= Instructions to follow =
Repeat the lines below exactly as written, please, from the line with "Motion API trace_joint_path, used" to the line with "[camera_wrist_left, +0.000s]", both lines included, and no others.

....

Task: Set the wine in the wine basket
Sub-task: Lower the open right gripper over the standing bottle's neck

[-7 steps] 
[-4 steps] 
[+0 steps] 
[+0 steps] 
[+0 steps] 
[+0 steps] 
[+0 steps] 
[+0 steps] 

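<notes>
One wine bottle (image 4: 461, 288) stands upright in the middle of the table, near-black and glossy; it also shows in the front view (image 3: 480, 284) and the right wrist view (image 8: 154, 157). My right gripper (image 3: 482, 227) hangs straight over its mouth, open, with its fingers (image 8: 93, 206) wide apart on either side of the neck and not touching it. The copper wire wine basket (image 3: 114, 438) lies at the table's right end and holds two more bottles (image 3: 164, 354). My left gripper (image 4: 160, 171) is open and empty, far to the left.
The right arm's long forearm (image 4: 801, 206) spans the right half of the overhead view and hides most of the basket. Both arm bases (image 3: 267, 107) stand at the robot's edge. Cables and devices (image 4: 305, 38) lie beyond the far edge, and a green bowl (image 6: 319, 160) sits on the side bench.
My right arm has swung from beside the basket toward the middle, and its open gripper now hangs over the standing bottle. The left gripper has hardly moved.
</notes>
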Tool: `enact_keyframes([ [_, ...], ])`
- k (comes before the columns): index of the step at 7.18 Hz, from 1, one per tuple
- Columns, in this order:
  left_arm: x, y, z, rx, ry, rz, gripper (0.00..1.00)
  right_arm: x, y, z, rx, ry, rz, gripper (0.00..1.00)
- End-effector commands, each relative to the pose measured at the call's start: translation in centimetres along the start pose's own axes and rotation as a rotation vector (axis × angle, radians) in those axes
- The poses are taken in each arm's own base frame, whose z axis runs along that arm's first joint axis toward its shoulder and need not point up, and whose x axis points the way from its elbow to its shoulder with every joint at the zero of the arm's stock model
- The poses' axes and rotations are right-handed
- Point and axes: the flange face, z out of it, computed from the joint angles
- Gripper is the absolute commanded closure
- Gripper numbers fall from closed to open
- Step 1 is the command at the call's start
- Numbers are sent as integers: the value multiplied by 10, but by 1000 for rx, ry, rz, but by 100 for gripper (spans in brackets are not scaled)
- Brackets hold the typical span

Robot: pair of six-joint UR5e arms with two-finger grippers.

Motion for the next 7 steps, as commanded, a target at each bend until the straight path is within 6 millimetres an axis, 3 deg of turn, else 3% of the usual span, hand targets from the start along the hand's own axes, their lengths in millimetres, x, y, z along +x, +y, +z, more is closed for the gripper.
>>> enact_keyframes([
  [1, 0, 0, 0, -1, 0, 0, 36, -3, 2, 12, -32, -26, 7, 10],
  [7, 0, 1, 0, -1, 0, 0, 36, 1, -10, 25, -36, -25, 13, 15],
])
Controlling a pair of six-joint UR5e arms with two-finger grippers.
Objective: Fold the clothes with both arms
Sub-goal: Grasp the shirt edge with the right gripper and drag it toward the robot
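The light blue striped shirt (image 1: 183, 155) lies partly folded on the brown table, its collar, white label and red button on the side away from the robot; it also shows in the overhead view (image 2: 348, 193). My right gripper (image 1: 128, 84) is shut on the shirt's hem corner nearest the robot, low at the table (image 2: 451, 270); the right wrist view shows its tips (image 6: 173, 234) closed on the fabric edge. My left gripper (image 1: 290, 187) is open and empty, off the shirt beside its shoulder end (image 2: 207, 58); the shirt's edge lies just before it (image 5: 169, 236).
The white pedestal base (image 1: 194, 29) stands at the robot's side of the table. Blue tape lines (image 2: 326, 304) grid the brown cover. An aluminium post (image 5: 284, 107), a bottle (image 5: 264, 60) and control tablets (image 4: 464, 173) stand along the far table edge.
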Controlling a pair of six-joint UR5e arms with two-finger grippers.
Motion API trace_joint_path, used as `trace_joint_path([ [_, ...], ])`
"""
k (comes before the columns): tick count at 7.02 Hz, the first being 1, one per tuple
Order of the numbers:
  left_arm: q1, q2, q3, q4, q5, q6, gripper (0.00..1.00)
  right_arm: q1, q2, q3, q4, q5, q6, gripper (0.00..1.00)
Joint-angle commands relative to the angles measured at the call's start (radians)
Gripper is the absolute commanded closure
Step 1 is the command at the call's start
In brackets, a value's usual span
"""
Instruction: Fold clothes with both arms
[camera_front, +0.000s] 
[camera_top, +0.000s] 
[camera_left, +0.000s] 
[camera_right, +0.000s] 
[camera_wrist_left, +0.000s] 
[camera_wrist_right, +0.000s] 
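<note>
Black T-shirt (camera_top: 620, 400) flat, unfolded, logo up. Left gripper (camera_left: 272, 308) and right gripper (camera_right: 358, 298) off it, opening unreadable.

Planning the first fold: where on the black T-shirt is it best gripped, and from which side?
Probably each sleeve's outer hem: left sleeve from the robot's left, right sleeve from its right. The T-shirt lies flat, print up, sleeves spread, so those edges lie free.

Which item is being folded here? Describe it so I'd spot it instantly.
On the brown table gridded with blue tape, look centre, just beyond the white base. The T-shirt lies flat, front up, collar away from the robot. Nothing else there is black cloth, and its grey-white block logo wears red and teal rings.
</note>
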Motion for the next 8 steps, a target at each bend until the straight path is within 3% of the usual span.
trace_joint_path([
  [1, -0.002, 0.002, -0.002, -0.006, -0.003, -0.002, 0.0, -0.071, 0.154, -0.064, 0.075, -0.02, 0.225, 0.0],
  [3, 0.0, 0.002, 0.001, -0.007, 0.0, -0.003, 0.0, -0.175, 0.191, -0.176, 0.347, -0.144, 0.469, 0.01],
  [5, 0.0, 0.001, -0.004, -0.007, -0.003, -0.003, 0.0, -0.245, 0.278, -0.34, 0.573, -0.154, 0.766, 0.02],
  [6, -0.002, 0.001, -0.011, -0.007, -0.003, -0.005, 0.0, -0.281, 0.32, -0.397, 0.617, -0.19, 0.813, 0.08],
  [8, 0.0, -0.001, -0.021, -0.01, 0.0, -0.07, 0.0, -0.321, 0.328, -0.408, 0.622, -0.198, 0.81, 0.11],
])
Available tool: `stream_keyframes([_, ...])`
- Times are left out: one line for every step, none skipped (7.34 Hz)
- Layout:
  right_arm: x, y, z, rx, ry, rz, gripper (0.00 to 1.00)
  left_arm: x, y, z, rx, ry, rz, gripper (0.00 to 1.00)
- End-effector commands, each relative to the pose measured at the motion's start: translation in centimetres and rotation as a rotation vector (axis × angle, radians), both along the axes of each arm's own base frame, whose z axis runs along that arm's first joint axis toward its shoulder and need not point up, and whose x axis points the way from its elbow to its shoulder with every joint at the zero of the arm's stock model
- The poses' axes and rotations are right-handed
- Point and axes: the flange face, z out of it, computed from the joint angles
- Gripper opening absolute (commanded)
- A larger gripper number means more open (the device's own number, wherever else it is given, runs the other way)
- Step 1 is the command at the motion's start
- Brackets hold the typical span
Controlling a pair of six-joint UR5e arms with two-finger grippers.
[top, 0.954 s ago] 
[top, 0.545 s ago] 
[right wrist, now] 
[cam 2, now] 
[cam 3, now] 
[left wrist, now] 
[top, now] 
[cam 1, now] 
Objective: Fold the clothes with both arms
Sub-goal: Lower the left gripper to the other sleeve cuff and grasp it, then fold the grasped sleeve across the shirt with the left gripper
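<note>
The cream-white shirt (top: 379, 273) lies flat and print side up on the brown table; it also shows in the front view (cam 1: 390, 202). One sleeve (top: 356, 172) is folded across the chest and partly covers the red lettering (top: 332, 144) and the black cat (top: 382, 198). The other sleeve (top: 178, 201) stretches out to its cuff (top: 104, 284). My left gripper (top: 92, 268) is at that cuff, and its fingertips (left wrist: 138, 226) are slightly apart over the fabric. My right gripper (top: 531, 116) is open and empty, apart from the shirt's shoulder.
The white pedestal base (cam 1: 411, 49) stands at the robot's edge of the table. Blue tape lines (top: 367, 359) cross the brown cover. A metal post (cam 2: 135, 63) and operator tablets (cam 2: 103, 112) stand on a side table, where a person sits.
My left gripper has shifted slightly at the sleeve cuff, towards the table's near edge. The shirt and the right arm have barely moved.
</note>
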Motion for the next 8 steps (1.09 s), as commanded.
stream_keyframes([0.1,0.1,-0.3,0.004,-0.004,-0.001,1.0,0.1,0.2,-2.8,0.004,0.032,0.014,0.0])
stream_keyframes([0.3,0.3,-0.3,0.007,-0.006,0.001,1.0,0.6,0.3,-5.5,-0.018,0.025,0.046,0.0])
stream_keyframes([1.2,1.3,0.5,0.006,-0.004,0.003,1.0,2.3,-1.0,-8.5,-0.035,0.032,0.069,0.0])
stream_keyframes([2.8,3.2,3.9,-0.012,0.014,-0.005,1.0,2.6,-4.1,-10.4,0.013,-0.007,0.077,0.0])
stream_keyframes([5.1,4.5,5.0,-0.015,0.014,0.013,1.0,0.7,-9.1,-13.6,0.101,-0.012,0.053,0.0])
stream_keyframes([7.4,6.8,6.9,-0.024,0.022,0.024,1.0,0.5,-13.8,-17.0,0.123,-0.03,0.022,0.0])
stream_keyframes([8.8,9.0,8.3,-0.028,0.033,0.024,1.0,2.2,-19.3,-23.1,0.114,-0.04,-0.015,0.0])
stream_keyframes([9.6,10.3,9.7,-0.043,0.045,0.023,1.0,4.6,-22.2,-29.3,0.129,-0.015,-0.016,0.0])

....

= Solution to this task =
Motion API trace_joint_path, used as `trace_joint_path([ [_, ...], ])`
"""
k (comes before the columns): tick count at 7.02 Hz, the first being 1, one per tuple
Order of the numbers:
  left_arm: q1, q2, q3, q4, q5, q6, gripper (0.00..1.00)
  right_arm: q1, q2, q3, q4, q5, q6, gripper (0.00..1.00)
Joint-angle commands relative to the angles measured at the call's start (radians)
Gripper is the absolute commanded closure
Step 1 is the command at the call's start
In brackets, a value's usual span
"""
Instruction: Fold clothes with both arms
[camera_front, +0.000s] 
[camera_top, +0.000s] 
[camera_left, +0.000s] 
[camera_right, +0.000s] 
[camera_wrist_left, +0.000s] 

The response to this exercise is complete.